Leave the pictures out and quote every line from the start of the listing to the line with "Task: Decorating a", inclusive.
⁂
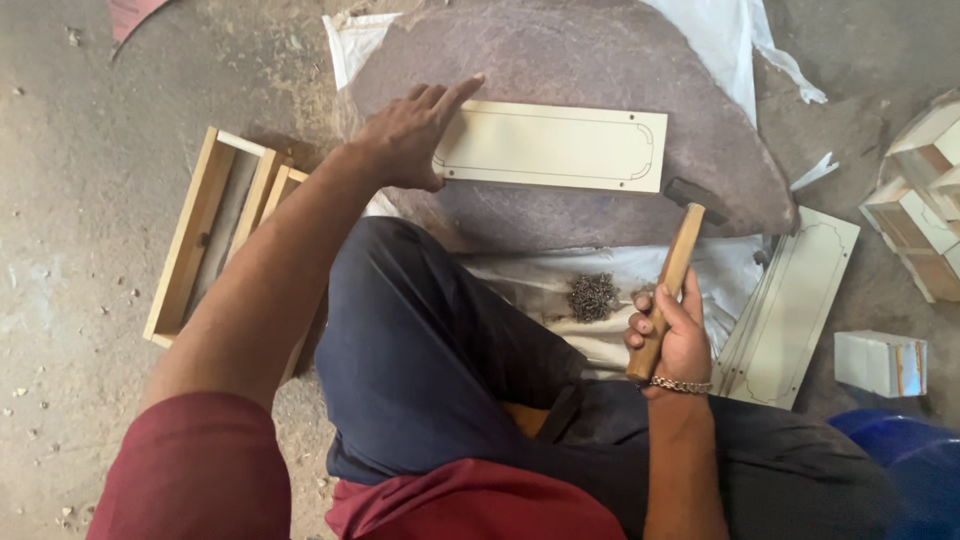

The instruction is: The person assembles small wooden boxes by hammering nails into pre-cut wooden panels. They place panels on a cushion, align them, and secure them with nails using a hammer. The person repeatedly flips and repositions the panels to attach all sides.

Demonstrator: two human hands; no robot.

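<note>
The right hand point(672, 335) has its fingers wrapped round a hammer point(668, 288), beside a pile of what look like nails point(594, 296). Farther out, the left hand point(408, 135), fingers spread flat, pins the pale panel point(555, 146) on the stone slab point(560, 60); pressing firmly should stop it sliding.

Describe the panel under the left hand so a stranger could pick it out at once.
Start at the big round brown stone slab on the floor in front of the seated person. On it lies a long pale rectangular panel with a thin outline traced inside its edge, its near-left end under the left hand. The similar panels lie off the slab, beside the right hand holding the hammer.
</note>
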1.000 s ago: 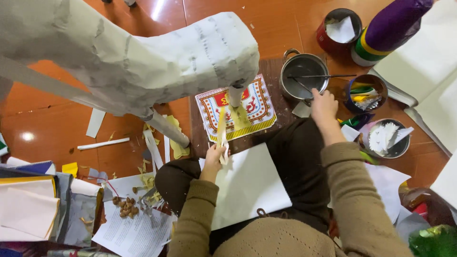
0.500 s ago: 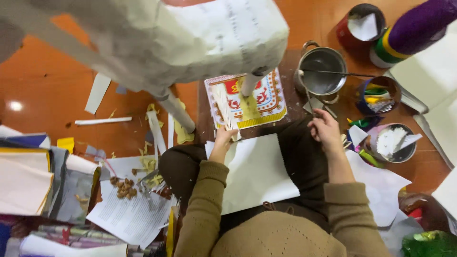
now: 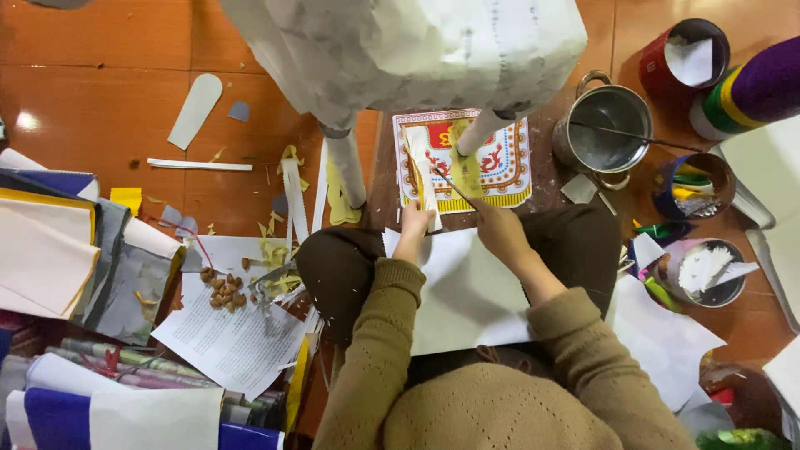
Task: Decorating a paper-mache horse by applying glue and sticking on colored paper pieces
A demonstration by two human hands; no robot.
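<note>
My left hand [image 3: 414,223] pinches the near end of a white paper strip [image 3: 422,171] that lies on a patterned red and yellow printed sheet [image 3: 500,158]. A thin brush stick [image 3: 450,185] is gripped in my right hand [image 3: 498,231], its tip angled up-left onto the strip. A large white sheet of paper [image 3: 467,292] rests on my lap. Above hangs a big white paper-covered figure [image 3: 408,46] with two tube legs [image 3: 348,167]; one leg stands on the printed sheet.
A metal pot [image 3: 604,129] with a stick across it sits right of the printed sheet. Cups of paper scraps [image 3: 704,271] and a red tin [image 3: 685,58] stand at right. Stacked coloured papers [image 3: 50,242], printed pages with nuts [image 3: 223,292] and offcuts litter the left floor.
My right hand has come back from the metal pot to the paper strip, now holding the brush stick over it. My left hand stays on the strip. The view shifted left.
</note>
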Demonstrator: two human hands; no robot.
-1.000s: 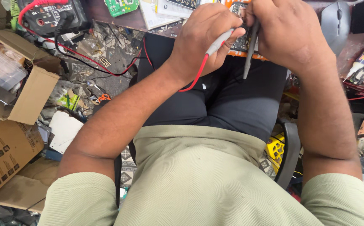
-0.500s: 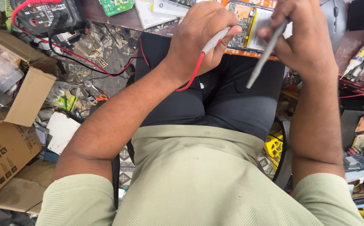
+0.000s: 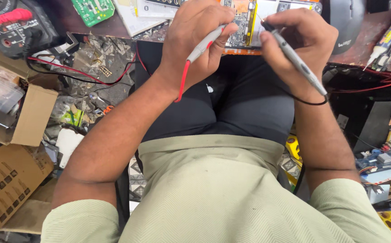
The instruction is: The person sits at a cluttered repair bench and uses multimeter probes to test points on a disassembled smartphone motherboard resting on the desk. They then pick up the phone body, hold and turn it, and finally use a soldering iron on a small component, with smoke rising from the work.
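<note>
Two probes (image 3: 204,42), two hands (image 3: 195,40), one multimeter (image 3: 13,27), two cardboard boxes (image 3: 33,114)

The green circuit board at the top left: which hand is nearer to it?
Left. The left hand, holding the red probe, is closer to the green circuit board; the right hand is farther right.

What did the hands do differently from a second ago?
The right hand swung its black probe from hanging down between the hands to slanting out over the wrist, tip aimed at the opened device. The left hand kept its grip on the red probe, with its tip by the circuit board. Nothing was picked up or let go. The meter stayed put.
</note>
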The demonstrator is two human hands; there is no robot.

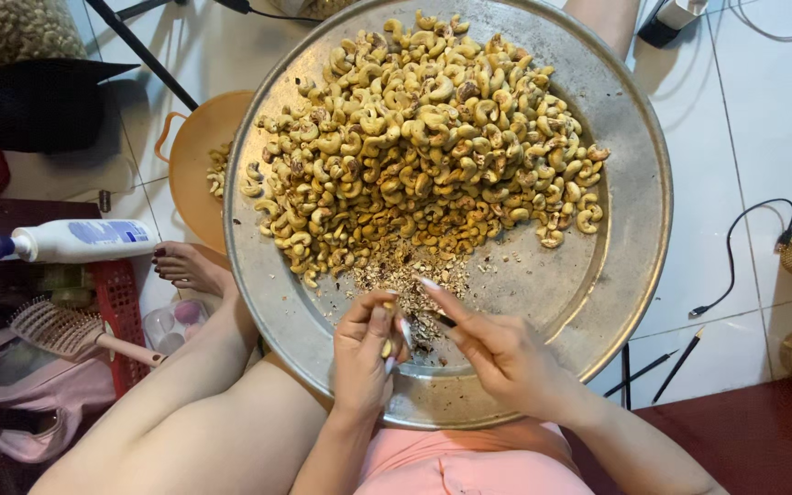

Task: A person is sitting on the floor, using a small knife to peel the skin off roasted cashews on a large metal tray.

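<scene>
A wide round metal tray (630,234) rests on my lap and carries a big heap of cashew nuts (423,137) with brown skin bits on them. Flakes of peeled skin (405,275) lie just in front of the heap. My left hand (364,353) is closed around a single cashew nut (386,346) over the tray's near side. My right hand (497,348) pinches a small dark-tipped peeling tool (442,320) and holds it against that nut. The two hands touch each other.
An orange bowl (196,151) with a few nuts sits under the tray's left edge. Left of it lie a white lotion bottle (75,240), a red basket (121,307) and a hairbrush (61,330). Black cables (744,252) and pencils (662,367) lie on the white floor tiles at right.
</scene>
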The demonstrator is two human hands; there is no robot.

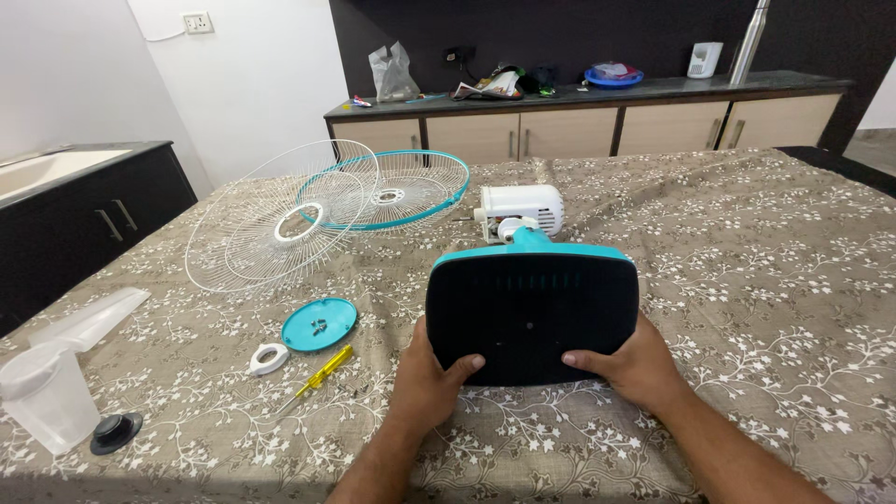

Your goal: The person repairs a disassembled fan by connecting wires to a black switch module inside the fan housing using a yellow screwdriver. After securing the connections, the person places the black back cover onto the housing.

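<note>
The fan base [532,313], a dark rounded-square slab with a teal upper rim, stands tilted on edge near the front of the patterned tabletop [747,280], its underside turned toward the camera. The white motor housing [521,209] lies just behind it, seemingly joined by the teal neck.

The left hand [427,378] grips the base's lower left corner and the right hand [627,362] its lower right. On each, the fingers [464,364] are curled narrowly around the edge, thumbs pressed on the dark face, the rest hidden behind.

Held only at the bottom corners, the base could tip away and drop its weight onto the motor housing, or slide on the loose cloth. A sideways swing could also knock the two wire guards [317,210] leaning together to the left. Nearer the left forearm lie a teal round cap [319,324] holding small screws, a white ring [269,358] and a yellow screwdriver [317,378]; a bump could scatter the screws.
</note>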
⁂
→ Result for this exercise
The instruction is: The person assembles small wooden boxes by hammering nails into pre-cut wooden panels. They place panels on a cushion, align them, and secure them with nails using a hammer. The person repeatedly flips and repositions the panels to attach all sides.

Demonstrator: two human hands; no robot.

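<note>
The right hand point(672, 335) has its fingers wrapped round a hammer point(668, 288), beside a pile of what look like nails point(594, 296). Farther out, the left hand point(408, 135), fingers spread flat, pins the pale panel point(555, 146) on the stone slab point(560, 60); pressing firmly should stop it sliding.

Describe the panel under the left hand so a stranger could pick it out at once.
Start at the big round brown stone slab on the floor in front of the seated person. On it lies a long pale rectangular panel with a thin outline traced inside its edge, its near-left end under the left hand. The similar panels lie off the slab, beside the right hand holding the hammer.
</note>
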1.000 s ago: 
0.500 s ago: 
now: 
Task: Decorating a paper-mache horse by applying glue and sticking on colored paper pieces

Nothing else remains to be done in this exercise.